* **EXERCISE DESCRIPTION**: From the records below, transcribe exactly the lines that begin at the line with "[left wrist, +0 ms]" and end at the line with "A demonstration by", both included.
Content starts
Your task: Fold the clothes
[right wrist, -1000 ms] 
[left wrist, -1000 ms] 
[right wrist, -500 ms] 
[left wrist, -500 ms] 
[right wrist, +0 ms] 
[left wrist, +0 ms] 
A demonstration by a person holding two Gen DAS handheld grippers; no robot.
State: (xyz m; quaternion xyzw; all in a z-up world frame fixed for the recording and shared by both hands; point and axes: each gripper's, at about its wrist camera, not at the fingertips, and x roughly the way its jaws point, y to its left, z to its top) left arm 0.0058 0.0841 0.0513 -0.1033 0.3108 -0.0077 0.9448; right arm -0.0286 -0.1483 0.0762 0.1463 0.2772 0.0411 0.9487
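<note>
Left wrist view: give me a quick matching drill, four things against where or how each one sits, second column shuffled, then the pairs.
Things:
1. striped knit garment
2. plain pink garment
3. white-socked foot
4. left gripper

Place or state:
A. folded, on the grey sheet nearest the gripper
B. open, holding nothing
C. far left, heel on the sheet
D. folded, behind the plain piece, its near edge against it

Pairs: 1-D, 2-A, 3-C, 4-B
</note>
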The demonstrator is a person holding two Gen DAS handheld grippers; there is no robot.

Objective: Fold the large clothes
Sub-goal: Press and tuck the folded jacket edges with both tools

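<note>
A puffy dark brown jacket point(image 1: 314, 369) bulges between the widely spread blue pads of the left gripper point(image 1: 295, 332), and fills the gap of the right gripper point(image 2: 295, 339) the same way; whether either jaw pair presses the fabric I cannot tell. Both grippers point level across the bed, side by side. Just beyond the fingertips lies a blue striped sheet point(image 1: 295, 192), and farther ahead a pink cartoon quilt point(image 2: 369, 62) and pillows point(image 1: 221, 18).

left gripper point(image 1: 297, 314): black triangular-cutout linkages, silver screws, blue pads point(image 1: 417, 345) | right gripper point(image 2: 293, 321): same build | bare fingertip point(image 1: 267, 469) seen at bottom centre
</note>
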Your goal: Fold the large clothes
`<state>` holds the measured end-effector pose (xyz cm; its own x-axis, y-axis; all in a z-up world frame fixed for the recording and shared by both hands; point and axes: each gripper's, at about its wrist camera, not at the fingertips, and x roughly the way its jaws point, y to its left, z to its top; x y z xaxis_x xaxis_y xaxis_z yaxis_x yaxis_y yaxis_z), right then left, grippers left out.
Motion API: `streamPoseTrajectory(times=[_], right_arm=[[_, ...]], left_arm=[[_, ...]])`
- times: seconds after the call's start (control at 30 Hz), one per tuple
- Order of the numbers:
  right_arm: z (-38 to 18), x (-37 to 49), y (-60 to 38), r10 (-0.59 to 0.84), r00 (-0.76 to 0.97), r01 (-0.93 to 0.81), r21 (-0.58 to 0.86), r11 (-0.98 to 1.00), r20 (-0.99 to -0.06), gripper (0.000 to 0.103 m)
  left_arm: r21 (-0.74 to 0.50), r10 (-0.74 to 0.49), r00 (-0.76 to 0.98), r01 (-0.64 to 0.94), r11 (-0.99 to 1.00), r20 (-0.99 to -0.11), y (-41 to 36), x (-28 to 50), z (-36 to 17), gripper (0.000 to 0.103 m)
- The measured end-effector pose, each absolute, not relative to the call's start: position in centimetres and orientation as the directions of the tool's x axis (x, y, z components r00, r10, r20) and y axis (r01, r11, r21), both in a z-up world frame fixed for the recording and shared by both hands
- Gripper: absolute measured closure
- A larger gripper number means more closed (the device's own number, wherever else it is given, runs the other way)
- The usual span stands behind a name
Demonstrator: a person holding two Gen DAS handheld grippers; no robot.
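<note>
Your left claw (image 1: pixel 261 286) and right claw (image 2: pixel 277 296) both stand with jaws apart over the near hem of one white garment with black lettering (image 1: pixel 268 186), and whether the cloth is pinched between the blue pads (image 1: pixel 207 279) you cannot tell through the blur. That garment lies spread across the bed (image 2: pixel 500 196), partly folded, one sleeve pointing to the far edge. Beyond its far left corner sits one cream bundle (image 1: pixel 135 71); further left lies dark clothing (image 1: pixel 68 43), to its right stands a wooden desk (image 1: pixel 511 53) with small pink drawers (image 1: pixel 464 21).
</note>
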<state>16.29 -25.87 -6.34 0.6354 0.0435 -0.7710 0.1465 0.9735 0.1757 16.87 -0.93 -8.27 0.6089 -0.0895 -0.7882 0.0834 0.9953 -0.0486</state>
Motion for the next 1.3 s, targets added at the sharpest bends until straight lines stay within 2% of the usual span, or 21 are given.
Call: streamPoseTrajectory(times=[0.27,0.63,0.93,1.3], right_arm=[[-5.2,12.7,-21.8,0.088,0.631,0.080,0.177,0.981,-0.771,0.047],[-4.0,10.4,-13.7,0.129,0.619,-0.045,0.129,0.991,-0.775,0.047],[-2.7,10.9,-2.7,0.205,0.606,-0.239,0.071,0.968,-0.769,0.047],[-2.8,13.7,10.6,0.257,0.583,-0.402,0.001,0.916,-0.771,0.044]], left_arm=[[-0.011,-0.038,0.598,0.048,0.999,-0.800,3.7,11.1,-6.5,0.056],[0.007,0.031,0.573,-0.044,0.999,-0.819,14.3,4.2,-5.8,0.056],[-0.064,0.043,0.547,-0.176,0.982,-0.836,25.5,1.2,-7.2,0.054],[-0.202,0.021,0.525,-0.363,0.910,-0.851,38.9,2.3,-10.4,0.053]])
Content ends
* **RESULT OF THIS TASK**:
[left wrist, +0 ms] 
A demonstration by a person holding two Gen DAS handheld grippers; no robot.

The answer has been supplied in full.